# where to buy ice melt in kansas city area



## nboeger4 (Nov 29, 2008)

where do you guys around kansas city buy your ice melt bags? also what do you usually pay per bag?


----------



## mtchockey30 (Jun 10, 2009)

Where are you located?? I know you can get some at JD John Deere. (Lesco is what is used to be) I picked up a couple there


----------



## nboeger4 (Nov 29, 2008)

lesco was bought out by john deere landscapes. last i heard john deere landscapes went out of business?? idk


----------



## mtchockey30 (Jun 10, 2009)

yeah they were bought out I still refer to them as lesco lol ... but they are still open unless they close in the last couple weeks


----------



## nboeger4 (Nov 29, 2008)

i actually just got off the phone with them. they are still open. ill just keep going to them. thats where i used to go until i heard they closed and i had enough melt.


----------



## mtchockey30 (Jun 10, 2009)

good i was didnt think they closed


----------



## Thesandman23 (Dec 31, 2007)

*Ice Melt*

We carry 4 different types of Ice Melt we are located I-635 and Kansas Ave.
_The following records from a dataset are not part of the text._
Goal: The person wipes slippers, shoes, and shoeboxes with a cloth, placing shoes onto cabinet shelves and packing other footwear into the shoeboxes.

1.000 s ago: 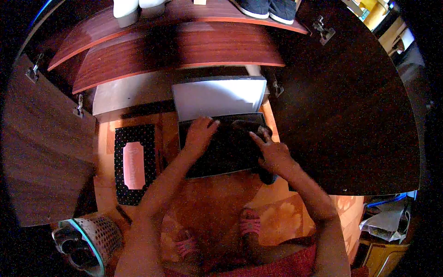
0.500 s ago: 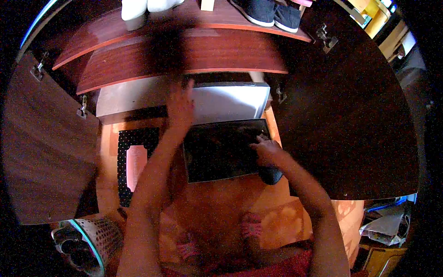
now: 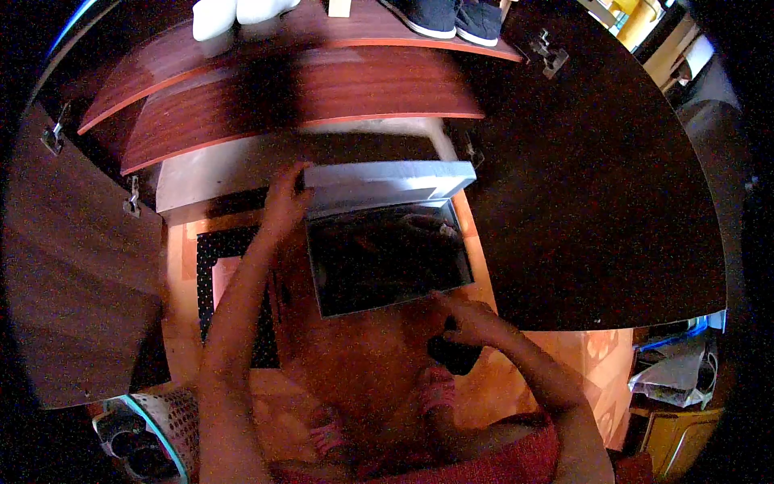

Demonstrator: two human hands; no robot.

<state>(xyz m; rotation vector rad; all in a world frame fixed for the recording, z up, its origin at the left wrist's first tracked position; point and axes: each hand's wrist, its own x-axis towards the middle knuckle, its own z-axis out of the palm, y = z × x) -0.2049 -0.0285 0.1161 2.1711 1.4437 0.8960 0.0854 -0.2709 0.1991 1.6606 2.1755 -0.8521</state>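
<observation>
A shoebox (image 3: pixel 395 311) stands on the floor before the cabinet, its dark inside showing and something pale and indistinct at the back right. Its white lid (image 3: pixel 387 177) is tipped up along the far side. My left hand (image 3: pixel 284 202) grips the lid's left edge between thumb and fingers. Just off the box's near right corner is my right hand (image 3: pixel 472 321), curled round a black shoe (image 3: pixel 455 355), with the index finger pointing toward the box rim. The shoe is dark and partly hidden under the hand.
Reddish shelves (image 3: pixel 322 89) overhang the box, bearing white shoes (image 3: pixel 216 18) and black canvas shoes (image 3: pixel 427 18). Cabinet doors (image 3: pixel 597 202) stand open on both sides. A black dotted box (image 3: pixel 260 347) lies left; a perforated basket (image 3: pixel 173 415) sits lower left.
The lid has tilted forward over the box, and my left hand has moved down and left onto its edge. My right hand has drawn back toward me with the black shoe.
</observation>
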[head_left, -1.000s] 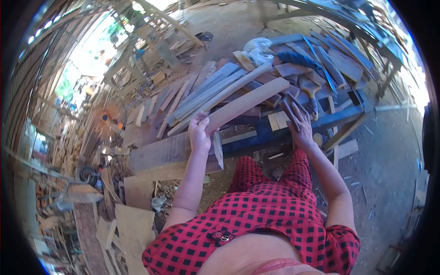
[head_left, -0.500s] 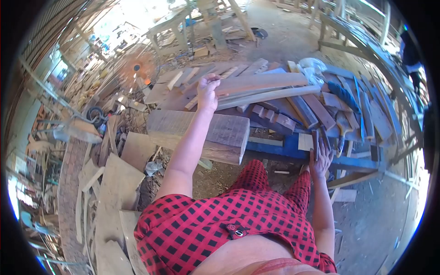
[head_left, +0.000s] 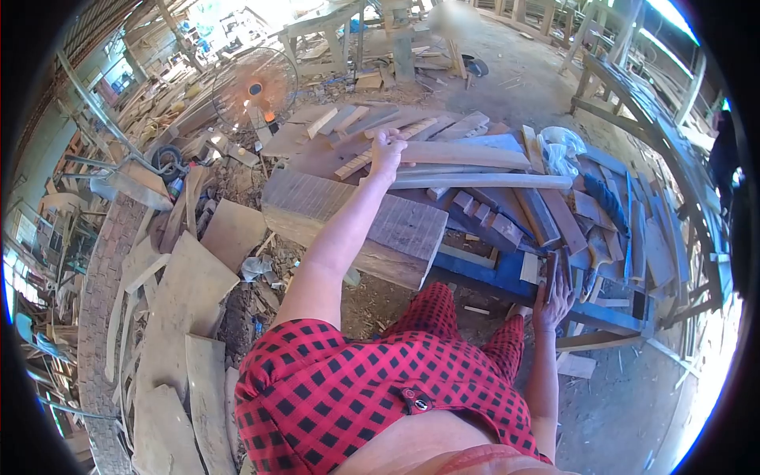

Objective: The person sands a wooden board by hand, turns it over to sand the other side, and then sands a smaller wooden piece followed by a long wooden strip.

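Note:
My left hand (head_left: 387, 157) is closed around the near left end of a long, flat wooden board (head_left: 467, 155), which lies angled across the pile on the bench. Just in front of that board is a paler wooden strip (head_left: 491, 182). Low on the right, my right hand (head_left: 554, 307) rests at the edge of the blue bench frame (head_left: 499, 273). Its thumb and fingers are on either side of a small dark wooden block (head_left: 552, 267). A pale wood piece (head_left: 530, 267) sits beside it. A notched wooden block (head_left: 484, 222) lies between the hands.
A thick squared timber (head_left: 356, 226) stands before my body at left. An orange fan (head_left: 255, 89) is beyond it. A clear plastic bag (head_left: 560, 149) and a handled tool (head_left: 599, 252) lie among boards at right. Large planks (head_left: 178, 309) cover the left floor.
The view has shifted, so the bench and timber sit differently in the frame. My left hand still grips the board, and my right hand stays at the dark block.

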`<state>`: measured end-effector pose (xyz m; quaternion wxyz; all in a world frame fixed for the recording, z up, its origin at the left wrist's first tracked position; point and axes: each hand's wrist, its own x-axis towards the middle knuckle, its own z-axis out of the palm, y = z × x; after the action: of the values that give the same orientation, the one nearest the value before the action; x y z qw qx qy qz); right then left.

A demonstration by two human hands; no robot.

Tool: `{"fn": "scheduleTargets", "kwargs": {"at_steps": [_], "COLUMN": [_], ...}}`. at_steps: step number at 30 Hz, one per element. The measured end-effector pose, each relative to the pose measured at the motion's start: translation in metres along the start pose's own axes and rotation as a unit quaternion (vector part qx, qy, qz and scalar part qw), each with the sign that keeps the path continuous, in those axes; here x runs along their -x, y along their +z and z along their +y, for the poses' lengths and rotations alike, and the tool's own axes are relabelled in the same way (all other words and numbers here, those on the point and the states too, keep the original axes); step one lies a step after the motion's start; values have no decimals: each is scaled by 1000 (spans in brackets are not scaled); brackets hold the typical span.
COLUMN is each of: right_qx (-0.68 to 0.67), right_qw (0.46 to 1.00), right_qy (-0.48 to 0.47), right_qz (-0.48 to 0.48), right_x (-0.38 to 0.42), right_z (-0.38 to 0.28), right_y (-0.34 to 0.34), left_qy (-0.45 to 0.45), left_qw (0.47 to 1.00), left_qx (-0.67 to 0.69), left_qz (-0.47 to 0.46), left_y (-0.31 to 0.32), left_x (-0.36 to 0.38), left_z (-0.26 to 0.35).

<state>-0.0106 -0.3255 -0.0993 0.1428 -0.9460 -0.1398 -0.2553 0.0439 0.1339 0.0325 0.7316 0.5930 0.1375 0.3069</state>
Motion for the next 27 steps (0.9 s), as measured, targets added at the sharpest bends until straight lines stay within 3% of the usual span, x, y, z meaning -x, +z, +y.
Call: {"fn": "scheduleTargets", "kwargs": {"at_steps": [3, 4, 5, 7, 9, 12, 14, 16, 18, 21, 22, 23, 24, 26, 27], "right_qx": [1, 12, -7, -22, -7, -38, -73, -87, -196, -267, -309, -396, -397, -662, -692], "right_qw": [1000, 1000, 1000, 1000, 1000, 999, 997, 995, 973, 953, 942, 896, 895, 720, 694], "right_qy": [-4, 14, 16, 15, 30, 6, 5, 29, 118, 138, 127, 188, 191, 203, 198], "right_qz": [16, 11, -2, -8, 1, 22, 31, 25, 21, 21, 9, -65, -64, -36, -25], "right_x": [0, 0, -1, -2, -1, -1, -2, -1, -2, -5, -5, -6, -9, -17, -21], "right_z": [-2, -5, -6, -8, -9, -6, -6, -5, -11, -29, -35, -40, -48, -67, -73], "right_y": [-4, -7, -10, -14, -17, -18, -15, -15, -18, -35, -40, -42, -46, -59, -72], "left_qy": [32, 177, 320, 281, 279, 264, 362, 403, 440, 319, 261, 216, 170, 124, 78], "left_qw": [972, 912, 814, 808, 725, 715, 701, 701, 726, 805, 816, 821, 819, 817, 814], "left_qx": [-230, -364, -476, -513, -630, -645, -609, -583, -505, -383, -350, -306, -261, -232, -201], "left_qz": [43, 69, 88, 67, 1, -65, -80, -87, -158, -320, -379, -432, -481, -512, -539], "left_y": [7, -2, -10, -10, -9, 0, 6, 28, 57, 93, 103, 111, 117, 126, 131], "left_x": [6, -6, -18, -16, -9, 1, 8, 31, 64, 114, 131, 140, 147, 157, 160], "left_z": [14, 1, -12, -10, -1, 8, 13, 28, 46, 50, 51, 39, 24, -3, -8]}}
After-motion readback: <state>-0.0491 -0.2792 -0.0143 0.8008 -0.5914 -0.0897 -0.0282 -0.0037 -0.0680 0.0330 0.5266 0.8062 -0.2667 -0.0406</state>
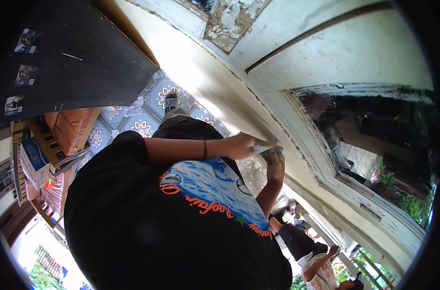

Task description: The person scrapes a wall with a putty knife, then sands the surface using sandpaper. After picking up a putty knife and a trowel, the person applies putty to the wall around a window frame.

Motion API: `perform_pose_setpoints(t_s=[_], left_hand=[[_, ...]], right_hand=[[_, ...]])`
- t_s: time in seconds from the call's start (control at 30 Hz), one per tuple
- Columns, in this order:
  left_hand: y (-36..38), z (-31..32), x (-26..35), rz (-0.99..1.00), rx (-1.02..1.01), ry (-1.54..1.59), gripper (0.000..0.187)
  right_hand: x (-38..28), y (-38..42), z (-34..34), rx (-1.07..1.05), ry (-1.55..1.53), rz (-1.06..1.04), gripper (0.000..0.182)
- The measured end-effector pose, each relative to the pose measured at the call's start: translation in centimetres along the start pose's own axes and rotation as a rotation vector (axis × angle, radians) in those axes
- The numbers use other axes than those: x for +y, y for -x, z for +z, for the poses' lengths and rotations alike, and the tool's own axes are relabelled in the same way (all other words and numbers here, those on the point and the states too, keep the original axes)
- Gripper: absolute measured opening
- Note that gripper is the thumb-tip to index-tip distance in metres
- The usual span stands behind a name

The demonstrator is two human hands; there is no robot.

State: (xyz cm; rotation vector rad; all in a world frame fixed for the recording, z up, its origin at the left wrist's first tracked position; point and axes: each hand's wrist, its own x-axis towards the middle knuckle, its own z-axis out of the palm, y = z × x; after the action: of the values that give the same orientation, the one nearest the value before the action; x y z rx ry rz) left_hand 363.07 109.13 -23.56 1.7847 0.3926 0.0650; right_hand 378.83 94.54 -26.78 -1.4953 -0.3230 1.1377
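Observation:
My left hand (239, 146), with a dark band on its wrist, is closed round a flat tool (259, 149) that looks like a scraper, light with a yellowish edge. Close beside it, my right hand (274, 166) has its fingers pressed on a small flat grey plate (273, 151). The plate and the tool meet or overlap between the hands; their exact contact is unclear. Both hands are in front of my black shirt (181, 241), near the pale wall edge (297, 176) below a window frame (321, 164).
A black board (84, 53) stands at upper left over patterned floor tiles (141, 128). A wooden seat with orange cushions (72, 128) and a blue-white box (34, 159) are at left. Another person (321, 266) is at lower right. Dark window glass (370, 125) is at right.

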Motion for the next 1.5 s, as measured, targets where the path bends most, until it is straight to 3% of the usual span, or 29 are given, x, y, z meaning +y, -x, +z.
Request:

Kansas CIty, Ks 66106

913-506-9752 Traci
913-544-7570 Dan Hays

We currently have 10 trucks loads in stock.


----------



## tom5301 (Jan 30, 2007)

Doug 913-915-8654 sells ice melt will deliver


----------



## Gettindirty (Aug 9, 2008)

Different types of ice melt. Sam's club sells ice melt, fyi.


----------



## G&T LAWN (Nov 7, 2009)

I also buy mine at Sams club. 50lbs bags of calicum Mag mix for 7.22 a bag. Cheapest ive found in the Omaha area. Works great.


----------



## KCsnowman (Jan 8, 2010)

Even though their customer service sucks, If you get in a bind, True North Services in merriam sells bulk and bag melters.


----------



## greatlawn (Jan 10, 2010)

I use extra corse water softner salt. I get it at feldmans cheap or at cei dist. when feldmans is out. Water softner is the same as rock salt.


----------